**WORK ITEM**: Leave every picture out and print exactly the lines that run from the one containing "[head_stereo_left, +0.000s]" to the end of the listing.

**DATA BELOW**:
##########

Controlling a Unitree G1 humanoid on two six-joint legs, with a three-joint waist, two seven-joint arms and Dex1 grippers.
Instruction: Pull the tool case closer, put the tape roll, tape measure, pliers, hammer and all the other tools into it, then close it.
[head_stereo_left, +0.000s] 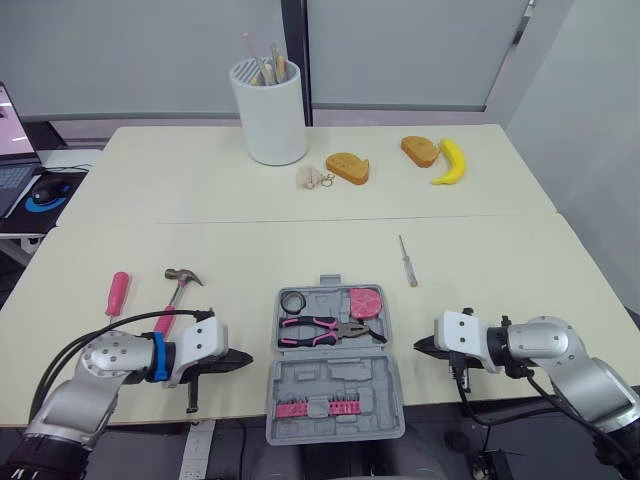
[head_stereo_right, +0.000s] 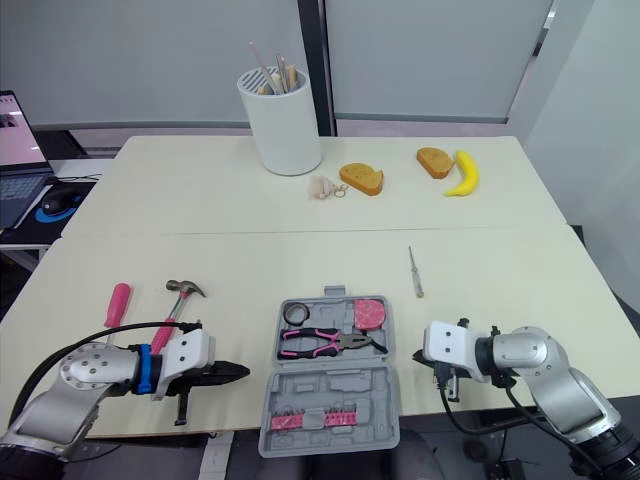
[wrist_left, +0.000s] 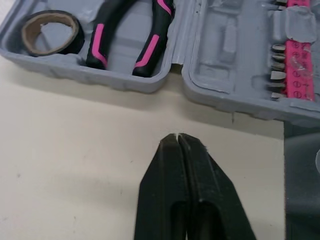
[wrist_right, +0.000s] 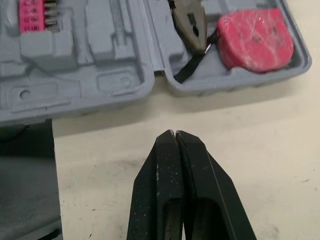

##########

**FINISHED EXERCISE**:
[head_stereo_left, +0.000s] 
[head_stereo_right, +0.000s] 
[wrist_left, +0.000s] 
[wrist_right, +0.000s] 

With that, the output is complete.